Recursion is one of those ideas that trips people up at first, then clicks in a way that permanently changes how you think about problems. This is an attempt to explain why — and when to actually use it.

The basic idea

A recursive function is one that calls itself. The definition is almost disarmingly simple. The power comes from how you apply it.

def factorial(n):
    if n == 0:
        return 1
    return n * factorial(n - 1)

The key ingredient is a base case: a condition under which the function stops and returns a value directly. Without it you get infinite recursion, which is less useful.

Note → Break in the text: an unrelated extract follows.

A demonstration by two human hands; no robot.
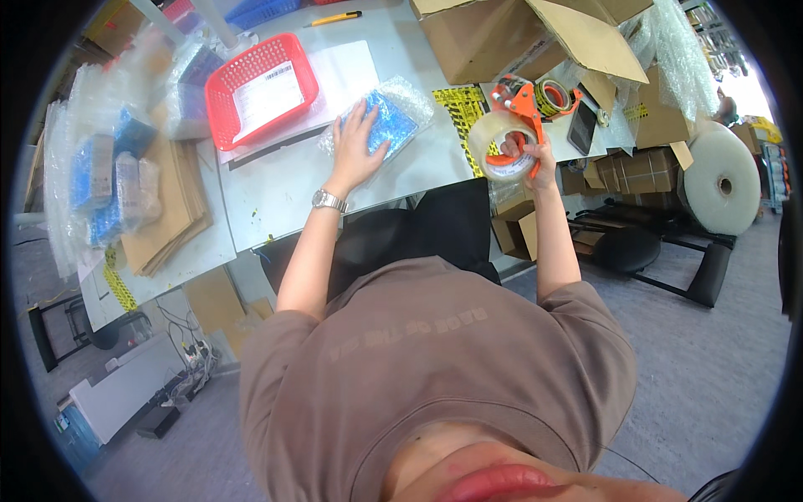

Why it matters in functional programming

In languages like Haskell or Erlang, loops don’t exist as a primitive. Iteration is expressed through recursion instead. This isn’t a limitation — it’s a deliberate design choice that leads to clearer reasoning about programs.

Consider summing a list, written two ways:

# imperative
def sum_list(lst):
    total = 0
    for x in lst:
        total += x
    return total

# recursive
def sum_list(lst):
    if not lst:
        return 0
    return lst[0] + sum_list(lst[1:])

The recursive version says what the result is rather than how to compute it: the sum of a list is its first element plus the sum of the rest. This declarative quality is what makes recursion feel at home in functional code.

When to reach for it

Recursion shines when the problem is naturally self-similar — trees, nested structures, divide-and-conquer algorithms. For simple iteration over a flat sequence, a loop is usually clearer and more efficient.

The real skill is recognising which shape your problem has.

The definition of insanity is doing the same thing over and over and expecting different results. Recursion is the opposite: doing the same thing over and over with different input, expecting to eventually hit a base case.